The phrase that has come under considerable discussion is the line, “He emptied Himself.” The word “emptied” is a fairly literal translation of the Greek word “Kenosis”.  Other translators are a bit leery of what that might infer, and so choose to translate this single word as follows: “made himself of no reputation” (KJV), or “made himself nothing” (NIV)

But if the word is best translated “emptied,” then the question arises, of what did he empty himself?  If Jesus was still God, but had surrendered some/many/all of the attributes of God, what was left that was still essentially divine?   Did he put aside the glory he had before the incarnation? Did he surrender omnipresence? Omniscience? Omnipotence? Immutability? Immortality? We suspect all of the above.  But what did he retain that enabled him still to be God while being at the same time fully human?  Dr. Gary R. Walsh[i] has suggested this is a mystery, but he did “empty himself of whatever would have prevented him from becoming fully human.” I like that. But I want to probe into the specifics a bit more.

I am attracted to the lines of Charles Wesley in the hymn “And Can It Be” where he interprets the passage in Philippians.

He left his Father’s throne above,

(So free, so infinite his grace!)

Emptied himself of all but love,

And bled for Adam’s helpless race:

‘Tis mercy all, immense and free,

For, O my God, it found out me!

 

“Emptied himself of all but love.” A daring response.  But does that infer that the one who became very man of very man remained very God of very God?  Charles Wesley leaves us another hymn, “Wrestling Jacob” where he probed the question of what is essential in God’s nature.  Hear his words in verse 9:

‘Tis Love! ’tis Love! thou diedst for me!

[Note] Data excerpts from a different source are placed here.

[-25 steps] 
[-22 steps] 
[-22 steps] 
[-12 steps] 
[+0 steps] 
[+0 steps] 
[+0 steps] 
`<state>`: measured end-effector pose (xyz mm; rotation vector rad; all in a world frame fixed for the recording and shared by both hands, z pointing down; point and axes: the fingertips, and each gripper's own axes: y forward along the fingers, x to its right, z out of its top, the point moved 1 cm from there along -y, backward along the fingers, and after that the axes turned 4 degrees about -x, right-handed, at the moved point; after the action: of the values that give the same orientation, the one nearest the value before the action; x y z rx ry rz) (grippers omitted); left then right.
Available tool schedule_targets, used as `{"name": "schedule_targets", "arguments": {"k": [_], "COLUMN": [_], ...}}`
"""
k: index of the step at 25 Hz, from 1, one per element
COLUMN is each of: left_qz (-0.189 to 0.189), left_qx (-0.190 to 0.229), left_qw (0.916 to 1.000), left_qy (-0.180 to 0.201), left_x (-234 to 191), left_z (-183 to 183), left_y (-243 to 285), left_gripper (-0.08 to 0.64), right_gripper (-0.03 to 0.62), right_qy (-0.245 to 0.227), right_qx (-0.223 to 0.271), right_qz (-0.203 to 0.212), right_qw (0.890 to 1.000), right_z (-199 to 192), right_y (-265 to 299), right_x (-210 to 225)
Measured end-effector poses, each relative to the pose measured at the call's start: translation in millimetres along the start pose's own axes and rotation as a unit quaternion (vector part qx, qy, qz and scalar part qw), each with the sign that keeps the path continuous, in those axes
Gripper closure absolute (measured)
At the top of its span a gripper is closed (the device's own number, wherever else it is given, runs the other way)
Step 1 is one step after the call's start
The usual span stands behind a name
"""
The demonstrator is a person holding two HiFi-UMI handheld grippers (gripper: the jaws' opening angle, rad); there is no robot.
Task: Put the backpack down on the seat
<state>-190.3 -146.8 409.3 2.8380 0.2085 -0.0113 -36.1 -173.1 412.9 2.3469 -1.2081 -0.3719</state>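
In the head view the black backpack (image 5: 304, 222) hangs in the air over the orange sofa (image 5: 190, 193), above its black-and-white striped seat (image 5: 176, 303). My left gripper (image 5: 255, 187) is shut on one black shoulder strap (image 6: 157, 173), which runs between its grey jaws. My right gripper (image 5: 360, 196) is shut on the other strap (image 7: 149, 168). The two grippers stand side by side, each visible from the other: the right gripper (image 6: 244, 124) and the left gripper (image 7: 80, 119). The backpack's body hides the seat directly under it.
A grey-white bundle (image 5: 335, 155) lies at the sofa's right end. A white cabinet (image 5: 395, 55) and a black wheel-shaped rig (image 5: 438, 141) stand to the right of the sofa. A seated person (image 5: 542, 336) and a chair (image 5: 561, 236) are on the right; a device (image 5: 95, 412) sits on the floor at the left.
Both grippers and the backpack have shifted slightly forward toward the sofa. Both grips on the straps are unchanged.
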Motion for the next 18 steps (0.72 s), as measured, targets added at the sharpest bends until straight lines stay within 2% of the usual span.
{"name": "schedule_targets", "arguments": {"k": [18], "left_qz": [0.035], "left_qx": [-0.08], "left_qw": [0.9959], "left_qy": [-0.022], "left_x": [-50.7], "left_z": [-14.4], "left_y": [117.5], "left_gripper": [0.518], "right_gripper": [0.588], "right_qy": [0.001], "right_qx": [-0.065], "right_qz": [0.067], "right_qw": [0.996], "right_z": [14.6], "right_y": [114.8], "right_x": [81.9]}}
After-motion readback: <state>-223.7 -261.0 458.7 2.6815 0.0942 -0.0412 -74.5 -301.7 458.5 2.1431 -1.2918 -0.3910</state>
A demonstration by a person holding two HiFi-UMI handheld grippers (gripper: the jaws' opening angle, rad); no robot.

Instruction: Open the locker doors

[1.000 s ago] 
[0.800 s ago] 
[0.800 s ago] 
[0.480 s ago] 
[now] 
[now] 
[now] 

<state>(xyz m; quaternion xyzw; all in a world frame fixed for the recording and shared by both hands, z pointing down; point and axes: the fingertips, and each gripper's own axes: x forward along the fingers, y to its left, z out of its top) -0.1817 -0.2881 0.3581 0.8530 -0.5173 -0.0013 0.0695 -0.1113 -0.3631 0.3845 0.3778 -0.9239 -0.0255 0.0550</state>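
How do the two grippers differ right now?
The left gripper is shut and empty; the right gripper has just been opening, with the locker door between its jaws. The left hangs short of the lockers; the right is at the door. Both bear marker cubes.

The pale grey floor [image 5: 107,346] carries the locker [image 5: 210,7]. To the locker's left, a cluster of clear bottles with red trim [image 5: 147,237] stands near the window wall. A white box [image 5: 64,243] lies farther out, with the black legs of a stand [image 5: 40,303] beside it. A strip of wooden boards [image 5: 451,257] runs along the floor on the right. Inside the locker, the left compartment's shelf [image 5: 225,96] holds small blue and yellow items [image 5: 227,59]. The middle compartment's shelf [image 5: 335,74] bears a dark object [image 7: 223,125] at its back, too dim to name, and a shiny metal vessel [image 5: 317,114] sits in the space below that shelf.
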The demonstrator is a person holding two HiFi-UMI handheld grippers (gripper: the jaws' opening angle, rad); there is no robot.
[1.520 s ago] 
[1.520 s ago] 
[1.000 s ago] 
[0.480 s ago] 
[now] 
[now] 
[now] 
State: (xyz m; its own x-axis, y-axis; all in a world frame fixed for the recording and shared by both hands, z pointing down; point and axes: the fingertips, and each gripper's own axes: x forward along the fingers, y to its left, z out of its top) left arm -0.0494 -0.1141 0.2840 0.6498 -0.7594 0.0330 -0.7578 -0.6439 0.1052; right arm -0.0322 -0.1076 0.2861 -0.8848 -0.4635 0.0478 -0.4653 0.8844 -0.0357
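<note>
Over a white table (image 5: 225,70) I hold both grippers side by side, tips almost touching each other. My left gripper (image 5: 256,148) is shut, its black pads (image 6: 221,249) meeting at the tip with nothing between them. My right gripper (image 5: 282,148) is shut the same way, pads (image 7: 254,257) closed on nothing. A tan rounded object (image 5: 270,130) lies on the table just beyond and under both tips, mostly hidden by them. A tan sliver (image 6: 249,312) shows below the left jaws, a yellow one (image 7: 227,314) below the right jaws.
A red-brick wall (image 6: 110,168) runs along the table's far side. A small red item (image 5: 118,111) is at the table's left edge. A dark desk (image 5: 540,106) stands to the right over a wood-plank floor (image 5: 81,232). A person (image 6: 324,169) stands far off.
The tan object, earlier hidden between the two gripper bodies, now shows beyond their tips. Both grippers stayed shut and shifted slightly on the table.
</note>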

I hear thy whisper in my heart;

The morning breaks, the shadows flee,

Pure, universal love thou art;

To me, to all, thy mercies move;

Thy nature and thy name is Love.

Thy name is love!

 

Other voices have affirmed that Jesus in the very incarnation of the love of God. And though Jesus may not have retained any other attribute, of what he had been throughout the eternal ages, he does retain that which was most basic and essential in God: God is love! And this story of the father who loves two sons tells us that God who sees us as we truly are, is nonetheless moved by compassion enough to run to us, embrace us, kiss us, and loves us enough to die for us.

 


[i] Gary R. Walsh of the Free Methodist Church in Canada in a theological conversation with the author.